All lines from the one containing "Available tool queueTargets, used" down to the one containing "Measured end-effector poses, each", both ends included, are to be given again exactly; omit the rest of the listing below.

AVAILABLE DATA section start

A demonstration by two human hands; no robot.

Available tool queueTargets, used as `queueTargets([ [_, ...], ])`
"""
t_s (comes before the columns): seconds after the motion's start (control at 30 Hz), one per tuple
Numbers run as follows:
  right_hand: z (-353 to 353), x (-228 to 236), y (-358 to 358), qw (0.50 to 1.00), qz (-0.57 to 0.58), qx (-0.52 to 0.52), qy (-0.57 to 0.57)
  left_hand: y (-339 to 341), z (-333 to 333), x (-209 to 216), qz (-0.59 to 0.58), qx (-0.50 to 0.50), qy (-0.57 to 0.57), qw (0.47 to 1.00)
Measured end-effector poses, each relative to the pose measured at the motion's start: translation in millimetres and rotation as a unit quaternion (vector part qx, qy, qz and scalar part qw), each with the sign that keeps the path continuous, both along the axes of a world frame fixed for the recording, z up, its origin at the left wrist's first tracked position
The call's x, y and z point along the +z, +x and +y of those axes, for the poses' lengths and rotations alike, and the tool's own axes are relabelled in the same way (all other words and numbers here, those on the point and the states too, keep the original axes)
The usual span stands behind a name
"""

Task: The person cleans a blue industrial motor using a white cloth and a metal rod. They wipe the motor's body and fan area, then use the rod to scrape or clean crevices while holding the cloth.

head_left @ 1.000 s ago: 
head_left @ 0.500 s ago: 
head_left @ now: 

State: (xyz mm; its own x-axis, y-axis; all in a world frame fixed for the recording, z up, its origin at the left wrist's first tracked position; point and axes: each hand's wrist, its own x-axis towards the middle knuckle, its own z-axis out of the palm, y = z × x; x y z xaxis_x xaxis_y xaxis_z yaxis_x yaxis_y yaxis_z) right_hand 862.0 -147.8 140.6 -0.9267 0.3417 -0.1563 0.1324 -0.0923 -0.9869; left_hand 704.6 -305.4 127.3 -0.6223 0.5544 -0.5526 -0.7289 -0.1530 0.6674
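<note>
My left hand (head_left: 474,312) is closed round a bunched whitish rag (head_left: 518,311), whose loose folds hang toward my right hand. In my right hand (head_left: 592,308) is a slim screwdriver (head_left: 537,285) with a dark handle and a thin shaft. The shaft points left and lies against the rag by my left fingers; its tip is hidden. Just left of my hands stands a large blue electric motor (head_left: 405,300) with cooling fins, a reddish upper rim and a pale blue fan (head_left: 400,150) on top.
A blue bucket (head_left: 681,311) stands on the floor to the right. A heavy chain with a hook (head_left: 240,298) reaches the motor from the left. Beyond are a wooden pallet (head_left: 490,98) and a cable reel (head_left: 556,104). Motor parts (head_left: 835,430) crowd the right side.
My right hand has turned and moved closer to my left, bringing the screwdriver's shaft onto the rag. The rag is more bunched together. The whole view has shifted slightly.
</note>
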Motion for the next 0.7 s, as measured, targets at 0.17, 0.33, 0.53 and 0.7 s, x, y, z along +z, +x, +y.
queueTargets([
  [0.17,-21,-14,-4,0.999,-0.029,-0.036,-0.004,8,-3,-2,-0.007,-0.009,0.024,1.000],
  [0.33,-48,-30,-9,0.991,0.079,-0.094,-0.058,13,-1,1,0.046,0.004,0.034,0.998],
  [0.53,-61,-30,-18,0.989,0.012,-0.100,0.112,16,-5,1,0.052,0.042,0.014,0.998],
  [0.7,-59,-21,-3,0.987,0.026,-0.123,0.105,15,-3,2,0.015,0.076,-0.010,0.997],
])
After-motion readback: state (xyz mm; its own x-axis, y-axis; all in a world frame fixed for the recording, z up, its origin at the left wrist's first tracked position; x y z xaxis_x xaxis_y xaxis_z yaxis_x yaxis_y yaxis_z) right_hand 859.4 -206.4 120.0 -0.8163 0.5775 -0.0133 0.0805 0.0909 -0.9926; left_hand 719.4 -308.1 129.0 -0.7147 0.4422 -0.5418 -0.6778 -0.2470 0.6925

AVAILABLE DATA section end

● **TASK SOLUTION**:
Available tool queueTargets, used as `queueTargets([ [_, ...], ])`
"""
t_s (comes before the columns): seconds after the motion's start (control at 30 Hz), one per tuple
Numbers run as follows:
  right_hand: z (-353 to 353), x (-228 to 236), y (-358 to 358), qw (0.50 to 1.00), qz (-0.57 to 0.58), qx (-0.52 to 0.52), qy (-0.57 to 0.57)
  left_hand: y (-339 to 341), z (-333 to 333), x (-209 to 216), qz (-0.59 to 0.58), qx (-0.50 to 0.50), qy (-0.57 to 0.57), qw (0.47 to 1.00)
Measured end-effector poses, each relative to the pose measured at the motion's start: translation in millimetres and rotation as a unit quaternion (vector part qx, qy, qz and scalar part qw), each with the sign that keeps the path continuous, both along the axes of a world frame fixed for the recording, z up, its origin at the left wrist's first tracked position

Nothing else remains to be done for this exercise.